Extract pages from PDF or Merge multiple PDF files into Single PDF with Latex

Extract pages from PDF or Merge multiple PDF files into Single PDF with Latex

  • Comments 2

In the recent times I often found myself looking for tools to perform few simple operations on PDF files, such as extracting single or selective multiple pages from my scanned PDF files, and/or merge multiple scanned PDF documents into a single PDF and so on.

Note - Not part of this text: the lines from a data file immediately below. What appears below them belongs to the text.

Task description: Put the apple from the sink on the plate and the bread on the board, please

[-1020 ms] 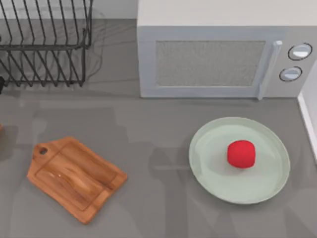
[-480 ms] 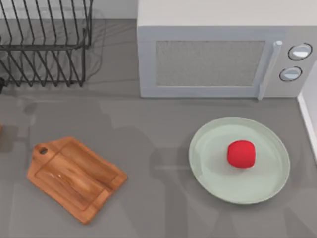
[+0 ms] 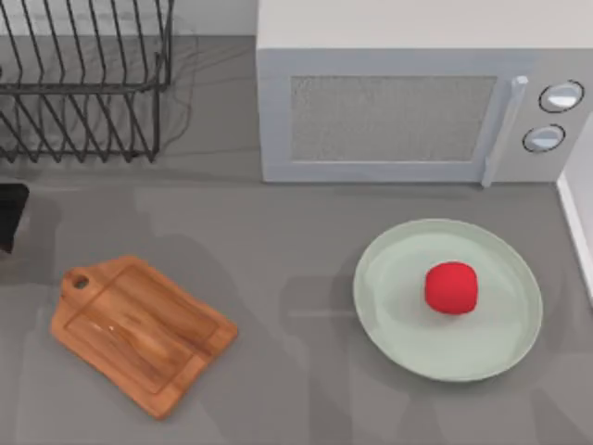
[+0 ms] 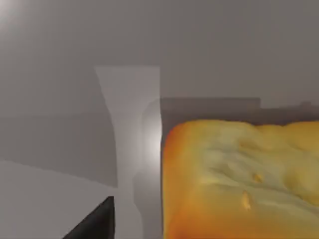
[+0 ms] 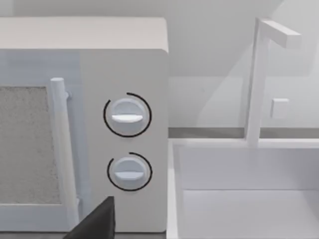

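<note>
The red apple (image 3: pixel 451 287) lies on the pale-green plate (image 3: pixel 398 306) at the table's right. Left of it the wooden board (image 3: pixel 139 334) lies bare, handle toward the back left. My left gripper (image 3: pixel 9 215) shows as a dark shape at the table's left edge. In the left wrist view the bread (image 4: pixel 244 179), golden-topped, sits very close, with a gap between it and one dark finger (image 4: pixel 97 224). The right wrist view shows one dark finger (image 5: pixel 97 224) of my right gripper, facing the microwave and the white sink (image 5: pixel 249 199), holding nothing.
A white microwave (image 3: pixel 408 93) stands along the back, and a black wire dish rack (image 3: pixel 83 83) fills the back left. The sink's white rim (image 3: pixel 576 232) borders the table on the right, with a faucet (image 5: pixel 259 79) behind it.
My left arm has come into the top view at the left edge and covers the small brown bit seen there earlier. Apple, plate and board have not moved.
</note>
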Robot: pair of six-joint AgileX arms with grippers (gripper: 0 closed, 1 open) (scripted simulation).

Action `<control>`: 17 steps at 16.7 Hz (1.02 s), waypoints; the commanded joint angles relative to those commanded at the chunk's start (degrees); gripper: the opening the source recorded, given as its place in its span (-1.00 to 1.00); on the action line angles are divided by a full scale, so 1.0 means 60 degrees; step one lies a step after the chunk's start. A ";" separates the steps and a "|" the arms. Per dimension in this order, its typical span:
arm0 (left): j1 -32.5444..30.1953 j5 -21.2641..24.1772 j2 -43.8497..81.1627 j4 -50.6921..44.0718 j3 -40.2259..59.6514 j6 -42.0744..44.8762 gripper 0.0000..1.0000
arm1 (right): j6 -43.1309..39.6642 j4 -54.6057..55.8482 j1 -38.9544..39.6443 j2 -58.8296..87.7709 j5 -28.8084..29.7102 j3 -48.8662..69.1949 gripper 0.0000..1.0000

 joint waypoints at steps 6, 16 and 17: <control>0.0006 0.0001 0.0101 0.0206 -0.0159 0.0007 0.85 | 0.0000 0.0000 0.0000 0.0000 0.0000 0.0000 1.00; 0.0006 0.0001 0.0101 0.0206 -0.0159 0.0007 -0.66 | 0.0000 0.0000 0.0000 0.0000 0.0000 0.0000 1.00; 0.0006 0.0001 0.0101 0.0206 -0.0159 0.0007 -0.81 | 0.0000 0.0000 0.0000 0.0000 0.0000 0.0000 1.00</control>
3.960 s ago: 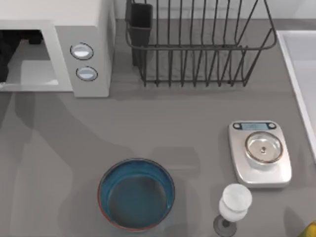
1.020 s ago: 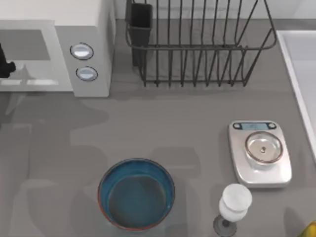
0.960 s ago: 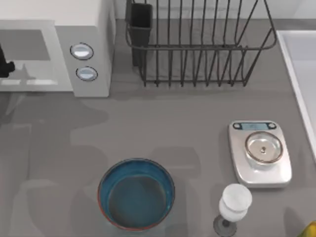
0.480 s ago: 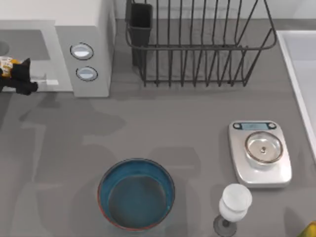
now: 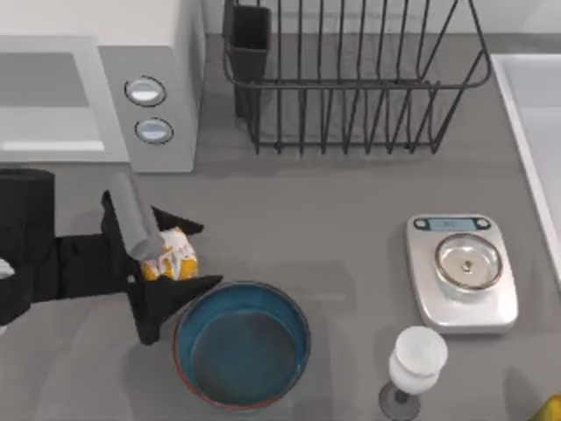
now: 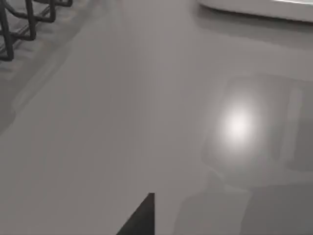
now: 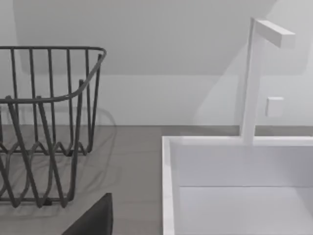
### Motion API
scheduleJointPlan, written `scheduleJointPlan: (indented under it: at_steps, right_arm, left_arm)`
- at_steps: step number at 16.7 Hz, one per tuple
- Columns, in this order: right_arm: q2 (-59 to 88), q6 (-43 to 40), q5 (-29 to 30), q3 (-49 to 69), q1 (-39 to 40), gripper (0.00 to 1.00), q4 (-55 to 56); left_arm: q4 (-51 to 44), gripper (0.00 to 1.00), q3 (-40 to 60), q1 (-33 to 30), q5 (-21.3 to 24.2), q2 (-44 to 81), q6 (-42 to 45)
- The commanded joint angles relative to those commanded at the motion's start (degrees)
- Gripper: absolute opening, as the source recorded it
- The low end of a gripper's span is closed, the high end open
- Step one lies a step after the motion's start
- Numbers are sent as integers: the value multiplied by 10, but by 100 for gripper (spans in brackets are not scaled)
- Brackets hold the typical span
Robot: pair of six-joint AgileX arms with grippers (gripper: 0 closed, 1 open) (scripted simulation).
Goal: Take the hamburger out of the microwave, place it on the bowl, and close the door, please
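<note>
The left gripper is above the grey table near its left edge, its black fingers clamped on the small white-paper-wrapped hamburger with orange-yellow marks. The hamburger is held just beside the upper-left rim of the round deep bowl, blue inside with a reddish-brown rim, which sits near the front edge. The boxy white-grey microwave with two round knobs occupies the back-left corner; its cavity faces the table and its door cannot be made out. The right arm is parked by the white sink; whether its jaws are apart or together cannot be told. The dark wire rack stands at the back edge.
</note>
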Motion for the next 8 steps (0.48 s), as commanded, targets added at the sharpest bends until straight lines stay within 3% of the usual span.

However, the solution did not come straight, but it just occurred to me while I was working on something else entirely different.

Here I was, preparing my Healthcare Analytics white paper working on its Title page from scratch, and the realization dawned upon me - if you are a Latex user like me, then you have all the necessary tools at your disposal to perform the tricks on PDF files - once you become aware of this small package called pdfpages, that is. You can quickly, in just a single line or two, do whatever you want with your scanned PDF documents all by your own Latex code.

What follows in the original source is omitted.